Problem description →
Return exactly the span of lines in the following data that opens with the line containing "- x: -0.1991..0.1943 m" and closes with the line containing "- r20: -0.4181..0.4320". Include nothing else.

»»

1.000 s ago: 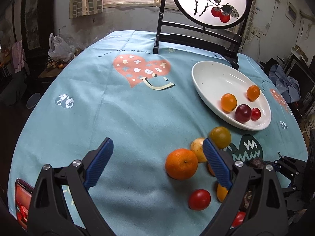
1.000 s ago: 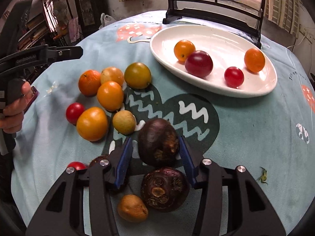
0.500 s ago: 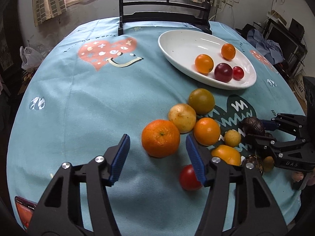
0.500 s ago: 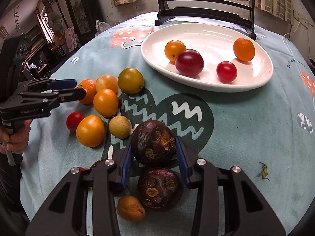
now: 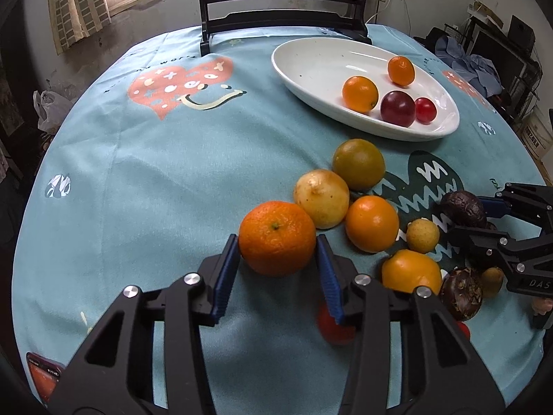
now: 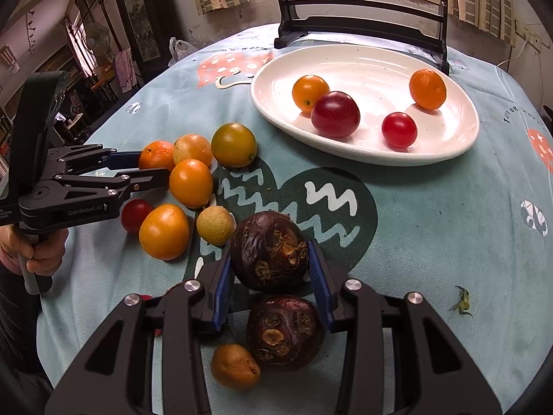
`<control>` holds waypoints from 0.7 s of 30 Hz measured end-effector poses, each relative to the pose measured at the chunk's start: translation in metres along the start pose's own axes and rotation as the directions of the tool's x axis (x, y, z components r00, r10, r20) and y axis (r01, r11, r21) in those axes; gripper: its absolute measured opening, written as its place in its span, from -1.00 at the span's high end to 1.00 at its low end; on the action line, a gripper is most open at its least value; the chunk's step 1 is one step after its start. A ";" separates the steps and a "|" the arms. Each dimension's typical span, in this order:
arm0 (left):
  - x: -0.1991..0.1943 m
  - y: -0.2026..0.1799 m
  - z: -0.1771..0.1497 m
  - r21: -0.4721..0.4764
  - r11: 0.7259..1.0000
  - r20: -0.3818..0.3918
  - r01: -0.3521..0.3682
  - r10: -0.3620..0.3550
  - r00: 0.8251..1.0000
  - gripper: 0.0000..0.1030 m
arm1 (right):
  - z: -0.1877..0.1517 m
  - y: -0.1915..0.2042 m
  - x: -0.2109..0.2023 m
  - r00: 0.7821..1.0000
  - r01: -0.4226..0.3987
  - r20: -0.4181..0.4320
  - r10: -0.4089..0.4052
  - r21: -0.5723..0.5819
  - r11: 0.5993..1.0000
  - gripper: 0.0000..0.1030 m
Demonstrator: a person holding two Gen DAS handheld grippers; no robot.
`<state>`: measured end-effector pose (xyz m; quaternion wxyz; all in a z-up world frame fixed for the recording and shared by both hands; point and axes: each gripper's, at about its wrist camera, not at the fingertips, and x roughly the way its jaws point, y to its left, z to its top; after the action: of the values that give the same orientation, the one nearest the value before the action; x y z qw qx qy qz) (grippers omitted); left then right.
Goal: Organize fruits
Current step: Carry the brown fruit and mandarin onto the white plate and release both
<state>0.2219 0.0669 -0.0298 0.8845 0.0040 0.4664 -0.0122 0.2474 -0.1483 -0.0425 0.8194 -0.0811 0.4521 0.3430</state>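
A big orange mandarin lies on the blue cloth at the left end of a cluster of loose fruit. My left gripper has its jaws closing around it, and both blue pads touch its sides. My right gripper is shut on a dark purple wrinkled fruit, which rests on the cloth. The white oval plate at the back holds two small oranges, a dark red plum and a red cherry tomato. In the right wrist view the left gripper reaches in from the left, held by a hand.
Beside the mandarin lie a yellow fruit, a green-orange fruit, two oranges, a small yellow fruit and a red tomato. A second dark fruit and a brown one lie under my right gripper. A black wooden stand rises behind the plate.
My left gripper moved in and down over the mandarin, and its jaws narrowed from wide apart to touching the fruit. My right gripper kept its hold on the dark fruit and stayed put.
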 end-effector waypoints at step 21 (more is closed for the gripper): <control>-0.046 -0.025 0.036 -0.024 0.992 0.224 0.123 -0.115 0.968 0.15 | 0.032 -0.050 -0.046 0.904 0.081 0.395 -0.162 0.215 0.973 0.20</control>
<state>0.2249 0.0418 0.0282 0.9286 -0.0418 0.3643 -0.0568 0.2843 -0.1941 0.0039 0.9196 0.0446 0.2956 0.2547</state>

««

Output →
  - x: -0.1991..0.1943 m
  - y: -0.2026..0.1799 m
  - z: -0.1771..0.1497 m
  - r21: -0.4721..0.4764
  - r11: 0.7259..1.0000
  - r20: -0.3818..0.3918
  - r01: -0.3521..0.3682
  - r10: -0.3620..0.3550
  - r00: 0.8251..1.0000
  - gripper: 0.0000..0.1030 m
arm1 (right):
  - z: -0.1877..0.1517 m
  - y: -0.1915..0.2042 m
  - x: -0.2109..0.2023 m
  - r00: 0.7821..1.0000
  - r01: -0.4226..0.3987
  - r20: -0.4181..0.4320

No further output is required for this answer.